We hold these truths to be self-evident, that all men are created equal, that they are endowed by their Creator with certain unalienable Rights, that among these are Life, Liberty and the pursuit of Happiness

Today we believe that Life, Liberty, and the Pursuit of Happiness will be inceasingly experienced around the globe as humans expand into the cosmos.

And, although the U.S. continues to experience significant economic uncertainty as well as the bittersweet last launch of the Space Shuttle this Friday, it’s clear that — on Earth and in Space –

The Future Still Belongs to America,” according to Walter Russell Mead (WSJ, 7/2/11).

According to Professor Mead:

The geopolitics are favorable and the ideological climate is warming. But on a still-deeper level this is shaping up to be an even more American century than the last

The is because the mega-trend of the 21st century is a “wave of change.”

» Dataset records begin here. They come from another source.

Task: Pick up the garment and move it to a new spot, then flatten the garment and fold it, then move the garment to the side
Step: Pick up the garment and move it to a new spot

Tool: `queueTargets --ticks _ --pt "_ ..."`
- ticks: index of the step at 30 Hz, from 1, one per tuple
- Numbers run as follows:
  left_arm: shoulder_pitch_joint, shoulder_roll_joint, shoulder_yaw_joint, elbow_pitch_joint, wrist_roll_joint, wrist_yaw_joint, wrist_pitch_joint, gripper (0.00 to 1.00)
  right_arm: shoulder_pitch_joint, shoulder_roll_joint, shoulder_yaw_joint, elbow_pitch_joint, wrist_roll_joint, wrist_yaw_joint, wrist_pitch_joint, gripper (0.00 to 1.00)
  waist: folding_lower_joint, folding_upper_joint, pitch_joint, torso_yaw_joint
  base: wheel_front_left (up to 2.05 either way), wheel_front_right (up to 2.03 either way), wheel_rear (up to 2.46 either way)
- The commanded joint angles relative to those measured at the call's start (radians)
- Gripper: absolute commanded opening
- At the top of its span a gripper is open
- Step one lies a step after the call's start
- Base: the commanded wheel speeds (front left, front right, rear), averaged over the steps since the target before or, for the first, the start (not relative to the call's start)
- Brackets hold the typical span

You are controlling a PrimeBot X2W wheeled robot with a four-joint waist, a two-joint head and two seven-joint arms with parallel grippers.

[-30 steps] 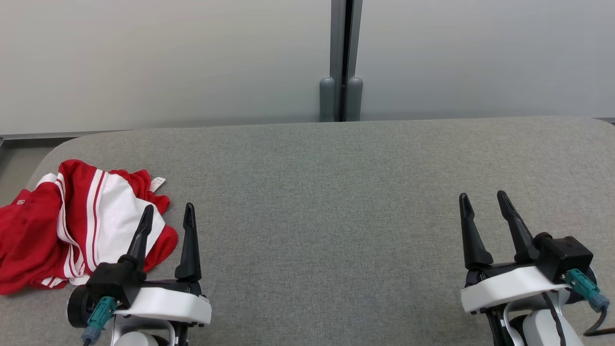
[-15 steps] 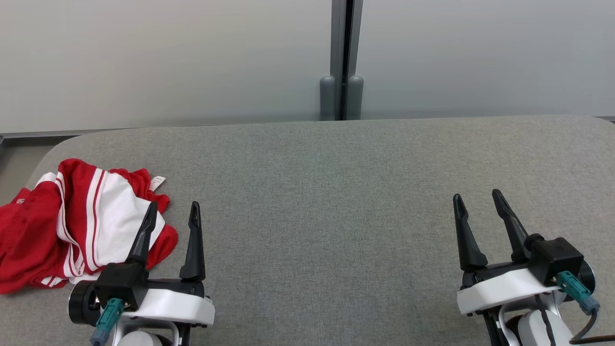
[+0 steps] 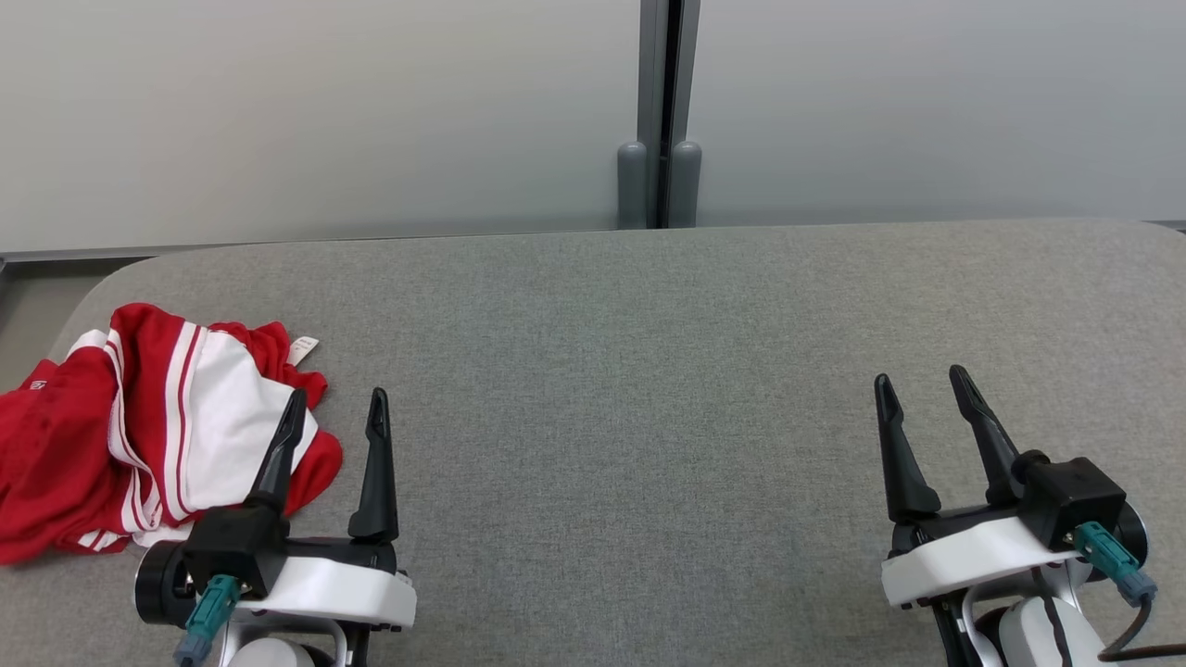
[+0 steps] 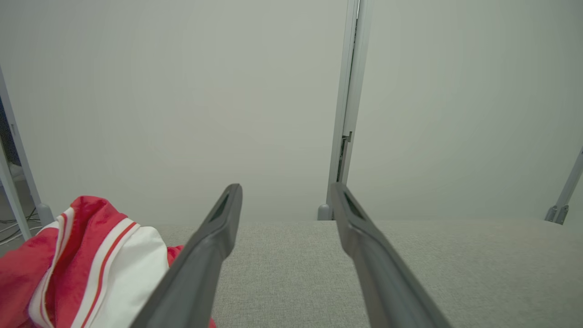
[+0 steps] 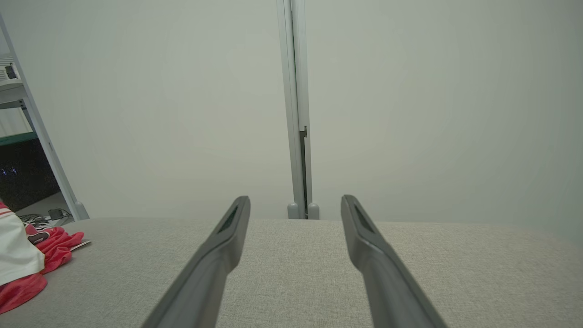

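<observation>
Grey woven surface (image 3: 649,371) filling the foreground, rounded at the far corners. Behind it, pale wall panels (image 3: 324,120) with a dark vertical joint (image 3: 660,93) between them and rounded grey caps (image 3: 632,190) at its base.

Left tool (image 3: 338,396) low at the near left of the head view, released: both dark fingers spread well apart, pointing away from the robot, nothing between them. White wrist shell (image 3: 324,593) behind, teal connector (image 3: 208,602) on its outer side. Outer finger (image 3: 278,454) crossing the near right edge of the garment (image 3: 139,435) in the head view; touching or just above, cannot tell. Inner finger over bare grey cloth. From the left wrist: red and white folds just beside the left-hand finger, open grey ahead between the two tips.

Right tool (image 3: 917,377) low at the near right, likewise released. Fingers parted, leaning slightly toward the robot's left, empty, over bare surface. Well apart from the garment, with most of the surface's width between.

Garment crumpled in a heap at the left end of the surface, near its rounded corner. Red cloth with a broad white panel and thin red-and-white stripes, a small white label (image 3: 303,350) poking out at its far right edge. From the right wrist, a red and white bundle at the left margin.
</observation>
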Motion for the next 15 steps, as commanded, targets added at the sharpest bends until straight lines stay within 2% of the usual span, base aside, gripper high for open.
queueTargets --ticks 1,9,15 --pt "-0.013 0.005 0.001 0.0 -0.005 0.001 -0.002 1.0 -0.01 -0.009 -0.002 0.005 0.0 0.002 -0.008 1.0 -0.0001 -0.0001 0.001 0.0 0.0 0.0 0.0" --pt "-0.019 0.005 0.001 0.011 -0.014 0.001 -0.002 1.0 -0.011 -0.009 -0.005 0.004 -0.002 0.002 -0.008 1.0 -0.0001 -0.0001 0.007 0.013 0.0 0.0 0.0" --pt "-0.029 0.005 0.002 0.023 -0.023 0.004 -0.002 1.0 -0.01 -0.008 -0.001 -0.004 -0.003 0.002 -0.007 1.0 -0.0001 -0.0001 0.018 0.049 0.0 0.0 0.0"
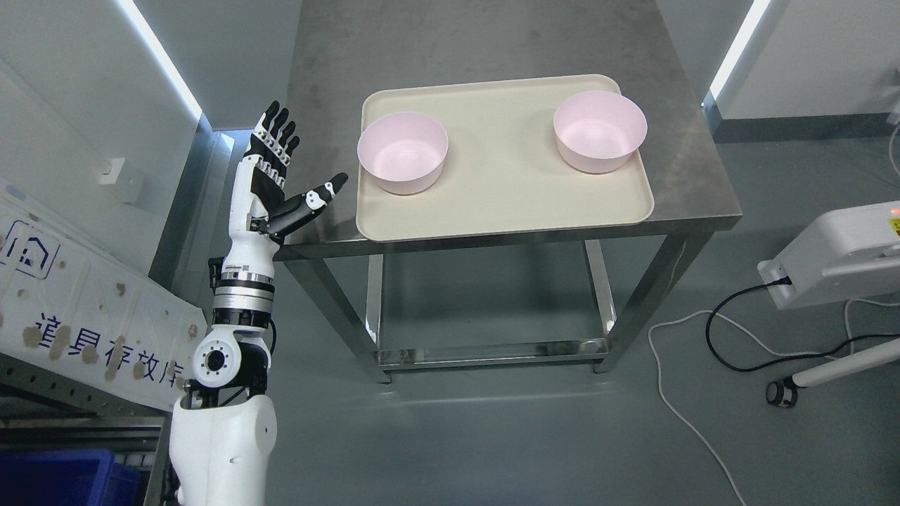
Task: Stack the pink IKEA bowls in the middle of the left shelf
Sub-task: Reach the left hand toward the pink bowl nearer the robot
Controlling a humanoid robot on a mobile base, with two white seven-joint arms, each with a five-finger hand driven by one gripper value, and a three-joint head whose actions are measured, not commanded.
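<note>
Two pink bowls stand upright and apart on a cream tray (503,204) on a steel table (692,190). One bowl (402,152) is at the tray's left side, the other (600,131) at its far right. My left hand (288,172) is raised at the table's left edge, fingers straight and spread, thumb pointing toward the left bowl. It holds nothing and is a short gap left of the tray. My right arm is out of view.
A white panel with printed characters (84,330) and a blue bin (56,478) stand at the lower left. A white device (837,260) with black and white cables (710,337) is on the floor at the right. The table has a lower shelf (492,344).
</note>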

Scientific and technological revolutions trigger economic, social, and political upheavals … In a century of accelerating change, the United States is better positioned to adapt than China, Europe, or the Arab world.

Wall Street’s Robert Doll (WSJ, 6/4/11) concurs that America’s edge is its “faster population growth, companies that are global in scope, and a culture of innovation and entrepreneurship.”

We are still the source of technological innovation and home to the greatest universities and the most creative businesses.

These assessments are consistent with long-term macroeconomic data and global trends that point to an approaching global economic boom which should trigger a new international Space Age by 2015.

Enjoy the fireworks!!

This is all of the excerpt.